Am Ende muss sie eine lange Erklärung unterschreiben. "Ich erkläre hiermit uneingeschränkt und aus freiem Willen, dass ,,ich weder von Grieg noch von einer anderen Person vergewaltigt wurde."
Der Erfolg solcher Gruppen ist kein Zufall. Sie bedienen gesellschaftliche Muster - zum Teil auch Schönheitsideale und weibliche Selbstaufopferung. Das sogenannte "People Pleasing", wie es Hawranek erklärt, ist besonders bei Frauen stärker verankert. "Frauen lernen sich früh, anzupassen, zu gefallen und zu funktionieren. Und das wird in spirituellen Praktiken als Hingabe verkauft".
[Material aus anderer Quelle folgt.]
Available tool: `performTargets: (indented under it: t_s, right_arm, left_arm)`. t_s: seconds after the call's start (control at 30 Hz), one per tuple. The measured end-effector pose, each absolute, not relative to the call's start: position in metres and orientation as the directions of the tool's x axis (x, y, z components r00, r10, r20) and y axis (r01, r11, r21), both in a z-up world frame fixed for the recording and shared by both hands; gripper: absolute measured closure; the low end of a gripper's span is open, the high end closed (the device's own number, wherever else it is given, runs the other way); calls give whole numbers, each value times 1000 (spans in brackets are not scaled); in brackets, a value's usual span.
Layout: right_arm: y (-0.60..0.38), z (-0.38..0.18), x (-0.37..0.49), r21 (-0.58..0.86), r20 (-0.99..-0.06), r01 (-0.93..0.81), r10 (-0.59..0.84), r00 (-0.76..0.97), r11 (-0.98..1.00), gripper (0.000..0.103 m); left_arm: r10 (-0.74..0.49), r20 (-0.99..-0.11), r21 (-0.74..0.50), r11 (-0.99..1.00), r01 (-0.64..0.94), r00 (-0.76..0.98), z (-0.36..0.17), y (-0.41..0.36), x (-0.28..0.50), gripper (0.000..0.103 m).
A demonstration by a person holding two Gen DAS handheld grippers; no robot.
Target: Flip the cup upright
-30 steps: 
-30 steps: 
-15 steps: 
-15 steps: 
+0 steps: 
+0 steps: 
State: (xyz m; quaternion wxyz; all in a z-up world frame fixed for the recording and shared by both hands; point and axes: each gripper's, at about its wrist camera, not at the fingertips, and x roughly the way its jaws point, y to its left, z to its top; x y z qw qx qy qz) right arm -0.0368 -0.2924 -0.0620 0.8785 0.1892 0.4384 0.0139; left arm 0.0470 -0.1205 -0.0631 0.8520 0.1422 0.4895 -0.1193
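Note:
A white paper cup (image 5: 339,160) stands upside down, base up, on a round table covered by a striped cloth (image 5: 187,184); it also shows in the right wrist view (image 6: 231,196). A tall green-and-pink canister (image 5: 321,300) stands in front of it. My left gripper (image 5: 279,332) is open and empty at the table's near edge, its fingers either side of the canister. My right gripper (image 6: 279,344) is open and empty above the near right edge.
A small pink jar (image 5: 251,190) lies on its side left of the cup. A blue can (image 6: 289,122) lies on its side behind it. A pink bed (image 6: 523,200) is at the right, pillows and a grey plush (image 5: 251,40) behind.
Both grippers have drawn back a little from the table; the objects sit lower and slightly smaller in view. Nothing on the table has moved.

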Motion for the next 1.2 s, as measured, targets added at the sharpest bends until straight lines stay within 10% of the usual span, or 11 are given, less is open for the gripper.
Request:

Das Resultat ist, dass sich die Betroffenen nicht trauen, auszusteigen - aus Angst aber auch Scham. Sie glauben, versagt zu haben. Nicht sinnlich oder stark genug gewesen zu sein. Das jedenfalls geht aus den Geschichten der Atman-Aussteigerinnen hervor. Und die Täter nutzen genau diese Scham für sich aus.

Damit kein Missverständniss entsteht: die Rede ist hier von schwarzen Schafen. Natürlich ist nicht jede Yogaschule oder Spiri-Gruppe gefährlich, viele machen gute Arbeit. Es gibt klare Anzeichen, um seriöse Standorte zu erkennen. Diese sogenannten "Green Flags" werden in "Toxic Tantra" ebenfalls beschrieben.
Dazu gehört Transparenz - Regeln und Abläufe sollen offen kommuniziert werden. Jede Übung sollte mit Zustimmung passieren - für das sogenannte "Hands-on" muss also vor einer Praxis von dem Lehrer oder der Lehrerin eine Einverständnis eingeholt werden.
Die Praktizierenden sollten auch hellhörig werden, wenn Geheimhaltung gefordert wird. In einem sicheren Rahmen gibt es auch keine "Auserwählten" oder strenge Hierachien, sondern es wird Gleichberechtigung großgeschrieben. Und: Respekt vor Grenzen.

Atman ist ein Extrembeispiel - aber kein Einzelfall. Weltweit gibt es ähnliche Gruppen, die besonders durch Social Media ihr "Publikum" schneller finden, als je zuvor.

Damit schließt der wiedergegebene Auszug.